China’s stimulus falls short, as a showdown with Trump looms
Summary
- The country’s rulers may be saving their fiscal ammunition in case of a trade war
ECONOMIST SOMETIMES say that China suffers from the three Ds: debt, deflation and poor demographics. America’s presidential election added a fourth: Donald Trump, who has threatened to slap high tariffs on Chinese exports when he returns to the White House. To counter these dangers, investors had hoped China would announce a decisive fiscal rescue package after a legislative meeting on November 8th. China’s leaders, though, seem stuck in a cautious crouch. After the meeting, the finance ministry unveiled a new plan to tackle one of the Ds: debt. But it shared no new measures that would help it beat back deflation.
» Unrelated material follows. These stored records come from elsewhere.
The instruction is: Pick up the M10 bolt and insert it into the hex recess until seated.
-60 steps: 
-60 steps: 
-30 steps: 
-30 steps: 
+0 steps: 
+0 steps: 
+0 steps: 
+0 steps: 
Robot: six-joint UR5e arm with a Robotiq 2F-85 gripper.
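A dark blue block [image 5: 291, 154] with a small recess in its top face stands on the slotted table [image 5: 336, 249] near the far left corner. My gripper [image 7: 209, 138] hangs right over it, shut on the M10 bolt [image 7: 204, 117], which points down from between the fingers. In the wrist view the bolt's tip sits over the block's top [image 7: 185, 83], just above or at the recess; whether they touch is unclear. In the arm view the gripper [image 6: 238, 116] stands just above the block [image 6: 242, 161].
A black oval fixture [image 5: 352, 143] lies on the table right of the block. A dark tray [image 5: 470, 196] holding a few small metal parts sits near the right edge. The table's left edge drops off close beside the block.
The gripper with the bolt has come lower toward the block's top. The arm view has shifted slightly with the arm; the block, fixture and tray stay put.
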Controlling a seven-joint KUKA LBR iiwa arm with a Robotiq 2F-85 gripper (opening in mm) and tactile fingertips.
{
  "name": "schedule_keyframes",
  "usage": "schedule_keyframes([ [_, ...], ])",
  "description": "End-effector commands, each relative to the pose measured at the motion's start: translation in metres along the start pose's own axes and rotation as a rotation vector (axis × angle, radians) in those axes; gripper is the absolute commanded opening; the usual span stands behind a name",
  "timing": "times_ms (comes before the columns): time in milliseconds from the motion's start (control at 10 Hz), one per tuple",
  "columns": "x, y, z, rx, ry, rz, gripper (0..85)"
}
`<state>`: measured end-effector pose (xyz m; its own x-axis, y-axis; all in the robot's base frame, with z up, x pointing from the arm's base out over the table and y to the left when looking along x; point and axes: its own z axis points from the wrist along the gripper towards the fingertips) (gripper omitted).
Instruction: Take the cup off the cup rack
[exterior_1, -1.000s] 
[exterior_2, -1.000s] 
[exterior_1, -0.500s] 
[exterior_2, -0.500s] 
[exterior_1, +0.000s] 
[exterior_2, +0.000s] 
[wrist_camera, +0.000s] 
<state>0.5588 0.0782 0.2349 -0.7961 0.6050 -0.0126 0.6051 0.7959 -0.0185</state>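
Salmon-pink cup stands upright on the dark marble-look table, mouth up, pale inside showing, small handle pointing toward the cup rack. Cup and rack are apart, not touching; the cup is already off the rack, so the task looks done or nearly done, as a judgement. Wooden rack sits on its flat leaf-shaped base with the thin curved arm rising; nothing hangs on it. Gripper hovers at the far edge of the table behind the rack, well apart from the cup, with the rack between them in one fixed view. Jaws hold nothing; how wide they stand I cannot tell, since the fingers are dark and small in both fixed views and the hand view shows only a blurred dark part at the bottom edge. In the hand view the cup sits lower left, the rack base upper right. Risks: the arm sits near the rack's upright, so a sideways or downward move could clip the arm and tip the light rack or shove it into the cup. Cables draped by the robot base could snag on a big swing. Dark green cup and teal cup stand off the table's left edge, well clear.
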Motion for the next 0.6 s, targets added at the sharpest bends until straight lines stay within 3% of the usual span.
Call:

Lan Fo’an, China’s finance minister, said that local governments would be allowed to issue extra bonds worth trillions of yuan to replace riskier “hidden" debts. These hidden liabilities typically belong to local-government financing vehicles (LGFVs), quasi-commercial infrastructure firms sponsored by city and provincial authorities. The debts of LGFVs totalled about 60trn yuan ($8.6trn) at the end of 2022, about one-fifth of it risky, according to Goldman Sachs, a bank. To refinance these debts, local governments will be able to issue bonds worth up to 10trn yuan over the next five years.
Hidden debts have been a nagging worry for China’s rulers and investors for the past 15 years. Barred from issuing many bonds of their own, local governments raised money through LGFVs instead. Lou Jiwei, China’s formidable finance minister from 2013 to 2016, tried to bring these debts under control during Xi Jinping’s first term as president. His approach set the precedent for the latest initiative. Local governments were allowed to sell more bonds (an explicit obligation) in place of the implicit, off-balance-sheet debt raised by LGFVs. “Open the front door and close the back door," as Mr Lou put it.
Unfortunately, the back door kept popping open whenever ambitious local governments felt the need to gin up the economy. Their hidden debts have also become harder to sustain in recent years. China’s economic slowdown has hurt tax revenues and the slump in the property market has undermined land sales, a significant source of money for local governments. In response officials have cut back public services, sold state assets and harassed businesses for back taxes and fees. The most notorious example was a 66,000 yuan fine imposed on a grocer in Shaanxi province for selling 2.5kg of substandard celery. China’s cabinet has urged the most indebted provinces to “smash the pots and sell the iron", a poor man’s version of selling the family silver.
China’s central government resents the financial indiscipline of lower-level authorities. But it also fears the consequences of letting them fail. It has not permitted an explicit default on a local-government bond, including the bonds issued by LGFVs. Bail-outs, though, have been grudging and often indirect. Mr Lan referred to clearing “landmines" one by one. The plan announced on November 8th represents a pre-emptive effort to remove risks, rather than a hurried response to fiscal emergencies. It will, Mr Lan said, free up some of the time and attention of local officials to devote to other things. And because the cost of financing “front-door" bonds is lower than that for risky, back-door debts, the plan will save local governments 600bn yuan in interest payments over five years.
That is welcome. But those interest savings amount to less than 0.1% of China’s expected GDP over the next half-decade. Investors had hoped for more generous, and more direct, measures to boost spending and dispel deflation. The government is said to be considering handouts for poorer households and subsidies for childbirth. It could expand a trade-in programme that resembles America’s “cash for clunkers" scheme, encouraging consumers to hand in their old cars, fridges, air-conditioners and other appliances for newer, greener ones. Some of these measures may appear in the coming months. But China’s leaders clearly see no urgency to announce them just yet.
China’s rulers may be planning to save their fiscal ammunition for the bigger battle they will face if Mr Trump follows through on his threat to start a second, fiercer trade war. The next big economic events on China’s political calendar are the party’s economic-work conference in mid-December and the meeting of its rubber-stamp legislature in March, when the budget and growth target are announced. Perhaps Mr Trump’s intentions will be clearer by then.
But China’s instinct to “keep its powder dry" is not as prudent as it seems. Lack of stimulus is leaving China’s real resources, its labour and capital, underemployed. That is not frugal; it is wasteful. Dry gunpowder is a storable good. The time and energy of China’s workforce is not.